En torno a la utopía y el entusiasmo

Cuba, 1959. Foto: Burt Glinn.

Cuba, 1959. Foto: Burt Glinn.

Ahora nos parece cosa de otro mundo, pero aquí diremos apenas lo justo: que es cosa de otra época.

Hay un momento, durante los años 60 del siglo pasado, en que la “Revolución cubana” es un hecho incontrovertible. Existe en plenitud. No como el rígido orden socio-político cristalizado luego y etiquetado hasta hoy —en una acrobacia del lenguaje— de tal modo, sino como revolución a diario, cotidiana: con su cuota de víctimas y su legión de ilusionados por el violento estremecimiento de las antiguas jerarquías. El mundo se divide, cándidamente, en héroes y traidores; florecen la literatura y el arte; la gente come, desembarca en La Habana (o se marcha a Miami), se baña en la playa, trabaja la tierra, aprende a leer. A través de la apretada masa de convencidos se escurre, sin embargo, la figura del escéptico que no pierde de vista el crónico paisaje del subdesarrollo; se encienden debates culturales e ideológicos en una guerra de posiciones que, eso sí, irá perdiendo legitimidad a medida que gana batallas el dogma.

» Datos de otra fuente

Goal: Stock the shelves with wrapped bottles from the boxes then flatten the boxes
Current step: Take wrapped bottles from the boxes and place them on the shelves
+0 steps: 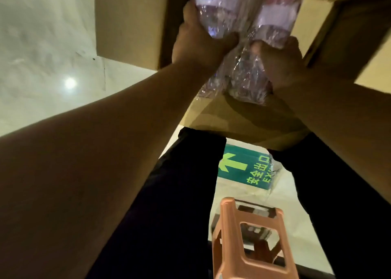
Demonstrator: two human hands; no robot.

Hay algo en todo eso que nos fascina.

Deslumbrarse con los 60 es un deporte casi universal: Los Beatles y el rock, el ácido lisérgico y el amor libre, el cosmos en la otra esquina, la revuelta constante en el Tercer Mundo, París en el 68, los negros, las mujeres, los gays, el boom de todo en cualquier parte.

Probablemente la clave de esa fascinación por la Cuba de los 60 radique, más que todo, en aquel entusiasmo generalizado del cual nos sentimos incapaces en el presente, cuando, a lo sumo, dopamos nuestra languidez con reguetón. De un lado político o de otro, los 60 fueron el reino del entusiasmo.

Para entonces, incluso la utopía estaba al alcance de la mano.

En el número 33 de la revista Casa de las Américas (1965), Ezequiel Martínez Estrada llegó a sostener, con temeridad y erudición, que la isla inspiradora de la obra Utopía, de Tomás Moro, había sido la Cuba de los pacíficos taínos descrita por los cronistas europeos. A continuación, el ensayista argentino —quien pasó algún tiempo en La Habana— proyectó directamente tal descubrimiento sobre la Cuba revolucionaria de aquellos años.

Por su parte, el escritor y crítico Ambrosio Fornet comentó hace unos cinco años: “La Revolución y la utopía eran lo mismo. Nada del cielo o la tierra. No es que la revolución fuera lo concreto y la utopía no lo fuera, para nada. La Revolución había encarnado la utopía. ¿Cuál era esa utopía?: la liberación, el antimperialismo, el desarrollo cultural, la libertad absoluta, el apoderarse de toda la cultura, que era lo que tratábamos de hacer nosotros. Por ejemplo, Edmundo [Desnoes] y yo cuando, al llamado de Alejo Carpentier, proponemos que los primeros títulos a ser publicados fueran de Proust, Joyce y Kafka, algo que constituía una declaración de principios, un manifiesto, porque nos atrevíamos a publicar a escritores —según el Congreso de Moscú en el año 1934, donde se instituyó el término del realismo socialista— de la supervanguardia burguesa, decadentes, etcétera. Esa era para nosotros la Revolución: la fusión de la revolución con la utopía, por primera vez. Porque (…) lo que los partidos tradicionales llamaban revolución (…) lo que había ocurrido en la Unión Soviética, no podía llamarse como tal, la verdad. Para nosotros la Revolución hacía posible la utopía”.

Cierto que el entusiasmo entre nosotros, con demasiada frecuencia, también cuajó en voluntarismo, cuando no en extremismos injustificables, pero nadie negará que resulta un combustible necesario en cualquier circunstancia.

A inicios de los 60, Cuba era una explosión de significados en que el pasado y, sobre todo, el futuro parecían entreverados con el presente. Pronto llegaron los 70, y lo que siguió.

En su encrucijada actual, una Cuba nada utópica apenas balbucea. ¿O no?